4. Zaman Modern. Tokoh PI modern, William Carey (misionaris pertama di India) memelopori timbulnya berbagai lembaga PI yang mengirim banyak misionaris ke Asia dan Afrika seperti Robert Morrison, Hudson Taylor dll. Gerakan PI pada abad ke-19 menghasilkan gerakan menuju pendewasaan dan penyatuan Gereja-gereja, sedangkan ciri-ciri periode terakhir adalah: a. Perhatian kepada Gereja. Gereja adalah alat bagi PI; b. Perhatian pada Oikumene dengan menyadari bahwa dunia adalah satu daerah PI; c. Perhatian kepada agama lain yang harus diperhadapkan dengan Injil; d. Perhatian kepada local social setting; e. Perhatian terhadap kaum awam sebagai pekabar Injil part-timer.

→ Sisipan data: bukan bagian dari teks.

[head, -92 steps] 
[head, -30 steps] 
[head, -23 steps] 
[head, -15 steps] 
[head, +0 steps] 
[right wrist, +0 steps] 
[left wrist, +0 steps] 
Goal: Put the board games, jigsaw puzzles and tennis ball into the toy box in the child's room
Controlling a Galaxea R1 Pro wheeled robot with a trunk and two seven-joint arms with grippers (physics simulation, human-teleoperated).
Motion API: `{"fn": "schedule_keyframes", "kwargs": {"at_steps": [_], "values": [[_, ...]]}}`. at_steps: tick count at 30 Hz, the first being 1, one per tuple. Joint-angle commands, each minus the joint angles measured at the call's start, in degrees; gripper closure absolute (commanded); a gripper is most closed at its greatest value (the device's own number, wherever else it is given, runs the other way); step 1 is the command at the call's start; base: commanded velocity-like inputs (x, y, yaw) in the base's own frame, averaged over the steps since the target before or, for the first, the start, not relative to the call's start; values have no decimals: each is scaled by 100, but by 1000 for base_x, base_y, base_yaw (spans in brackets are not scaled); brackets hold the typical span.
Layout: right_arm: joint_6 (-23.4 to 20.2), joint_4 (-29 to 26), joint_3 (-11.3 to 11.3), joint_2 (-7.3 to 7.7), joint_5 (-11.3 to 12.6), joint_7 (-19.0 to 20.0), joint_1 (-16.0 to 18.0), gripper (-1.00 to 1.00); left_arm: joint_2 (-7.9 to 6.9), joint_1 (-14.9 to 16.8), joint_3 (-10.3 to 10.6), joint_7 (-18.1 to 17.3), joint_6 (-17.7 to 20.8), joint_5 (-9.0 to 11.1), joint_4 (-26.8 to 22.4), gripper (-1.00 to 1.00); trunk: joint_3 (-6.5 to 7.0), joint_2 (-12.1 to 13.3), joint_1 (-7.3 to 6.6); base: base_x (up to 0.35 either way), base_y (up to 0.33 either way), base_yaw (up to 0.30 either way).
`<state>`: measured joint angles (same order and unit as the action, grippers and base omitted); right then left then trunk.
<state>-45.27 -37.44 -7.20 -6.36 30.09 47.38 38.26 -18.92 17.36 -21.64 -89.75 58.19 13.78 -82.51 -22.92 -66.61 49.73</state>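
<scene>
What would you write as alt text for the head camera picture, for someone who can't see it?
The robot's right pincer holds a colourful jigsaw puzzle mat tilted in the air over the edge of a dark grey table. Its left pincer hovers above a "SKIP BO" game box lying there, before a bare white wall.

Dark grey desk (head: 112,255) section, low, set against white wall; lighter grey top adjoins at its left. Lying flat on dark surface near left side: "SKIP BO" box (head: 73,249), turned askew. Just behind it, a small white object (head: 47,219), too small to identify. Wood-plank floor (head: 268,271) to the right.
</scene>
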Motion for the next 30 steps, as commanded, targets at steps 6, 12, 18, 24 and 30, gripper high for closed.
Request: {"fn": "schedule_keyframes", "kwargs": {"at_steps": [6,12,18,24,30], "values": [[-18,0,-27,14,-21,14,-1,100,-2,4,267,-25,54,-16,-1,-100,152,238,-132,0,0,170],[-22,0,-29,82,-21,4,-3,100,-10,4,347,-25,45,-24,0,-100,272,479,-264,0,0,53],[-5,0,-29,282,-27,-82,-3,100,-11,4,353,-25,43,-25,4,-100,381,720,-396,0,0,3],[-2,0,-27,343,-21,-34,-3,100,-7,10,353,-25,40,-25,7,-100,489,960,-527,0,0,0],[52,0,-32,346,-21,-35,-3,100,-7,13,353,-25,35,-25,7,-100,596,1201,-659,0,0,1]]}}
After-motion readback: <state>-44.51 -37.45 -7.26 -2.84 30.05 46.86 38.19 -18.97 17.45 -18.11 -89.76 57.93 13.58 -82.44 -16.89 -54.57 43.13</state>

Pembentangan Secara Sistematis
Secara klasik tujuan PI dengan pengharapan eskatologis adalah:
a. Pertobatan orang kafir.
b. Penanaman Gereja.
c. Kemuliaan dan pernyataan kasih karunia Ilahi.
Subyek PI adalah Allah sendiri dan Gereja adalah alat-Nya. Di mana ada PI, di situpun ada Gereja yaitu persekutuan orang percaya yang mengutus, tapi lebih dari itu: memberi diri diutus ke dalam dunia. Sedangkan obyek PI adalah segenap umat manusia di dunia tanpa terkecuali. Jadi dalam hal ini orang Yahudi juga merupakan target PI karena Allah telah mengadakan perjanjan-Nya yang kekal dengan mereka.

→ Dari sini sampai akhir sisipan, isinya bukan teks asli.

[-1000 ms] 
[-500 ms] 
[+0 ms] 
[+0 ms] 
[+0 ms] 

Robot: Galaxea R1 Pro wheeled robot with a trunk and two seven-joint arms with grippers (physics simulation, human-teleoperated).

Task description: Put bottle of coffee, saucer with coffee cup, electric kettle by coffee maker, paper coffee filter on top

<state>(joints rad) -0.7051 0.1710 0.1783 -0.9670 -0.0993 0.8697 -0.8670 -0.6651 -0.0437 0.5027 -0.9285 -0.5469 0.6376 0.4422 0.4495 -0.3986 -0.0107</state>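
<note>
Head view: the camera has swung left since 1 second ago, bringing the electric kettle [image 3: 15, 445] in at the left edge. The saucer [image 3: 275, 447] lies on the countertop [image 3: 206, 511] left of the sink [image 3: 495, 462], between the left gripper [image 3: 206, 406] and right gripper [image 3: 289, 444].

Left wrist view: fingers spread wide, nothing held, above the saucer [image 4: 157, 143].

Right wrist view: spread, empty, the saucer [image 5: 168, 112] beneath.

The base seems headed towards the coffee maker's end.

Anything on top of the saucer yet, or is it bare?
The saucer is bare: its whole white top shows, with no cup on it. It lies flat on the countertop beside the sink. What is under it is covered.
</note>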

Sebuah obyek PI yang sangat relevan dengan Indonesia adalah umat Islam (dan juga agama-agama lain). Dalam hal ini PI mempunyai dua aspek yaitu komunikasi dan konfrontasi. Komunikasi maksudnya usaha untuk memahami, bersimpati, dan mengasihi mereka sehingga hanya bila kehidupan kristen nampak menarik akan menarik mereka. Sedangkan konfrontasi tidak diartikan sebagai perkelahian namun bila ada komunikasi tentng kepercayaan, di situlah Injil berkonfrontasi dengan dunia Islam.
Dalam PI, masalah teologis dan metode PI saling berkaitan dengan erat dalam dua hal yaitu:
a. Titik tolak, yaitu diri sendiri dan cara hidup utusan Injil sendiri yang menjadi titik tolak Injil terhadap dunia sekitarnya.
b. Akomodasi. PI harus mengakomodasi konteks pendengar tanpa mengurangi isi Injil sama sekali.
Dalam keadaan tertentu kadang pelayanan dilepaskan dari PI seperti misalnya terhadap umat Yahudi, Islam, negara komunis. Seharusnya PI dan pelayanan tidak dapat dipisahkan karena merupakan dua segi dari satu panggilan.Gereja seharusnya merupakan kesatuan aksi dari bersaksi dan beraksi, kebenaran dan keesaan.

Metode PI
Ada banyak metode-metode PI, tapi metode tersebut harus sesuai dengan tujuan dari PI itu sendiri (soteriocentris, ecclesiocentris dan theocentris-eschatologis). Berikut beberapa metode:
1. Kesaksian perorangan.
Setiap orang kristen wajib untuk bersaksi bukan berkotbah. Kita harus memakai strategi ang wajar, tidak terlalu banyak berbicara tapi kesaksian hidup pribadi yang dapat dilihat orang lain sangat penting.
2. Jemaat yang misioner.
Jemaat yang misioner di mulai dari rumah tangga, tempat kerja dan Gereja lokal. Kesaksian terbaik adalah ketika persekutuan cinta kasih dalam jemaat tampak dari luar.
3. Comprehensive approach.
Maksudnya pendekatan yang mencakup semua bidang kehidupan: sosial, pendidikan, medis dll (tidak hanya teologi).
4. Dialog/komunikasi.
Gereja harus menjadi ‘daging’ di dunia berdosa seperti teladan Kristus. Gereja harus memberitakan kabar baik, menjadi terang dan melayani di dunia (bukan melayani dunia). Inilah bentuk komunikasi dengan dunia. Di dalam persekutuan orang-orang kudus, komunikasi menjelma sebagai persekutuan (dengan) Roh Kudus. Gereja dipanggil untuk membagikan persekutuan itu dengan orang lain sambil melibatkan diri dalam kehidupan sehari-hari beserta segala problemnya, barulah Gereja dapat mengkomunikasikan berita Injil.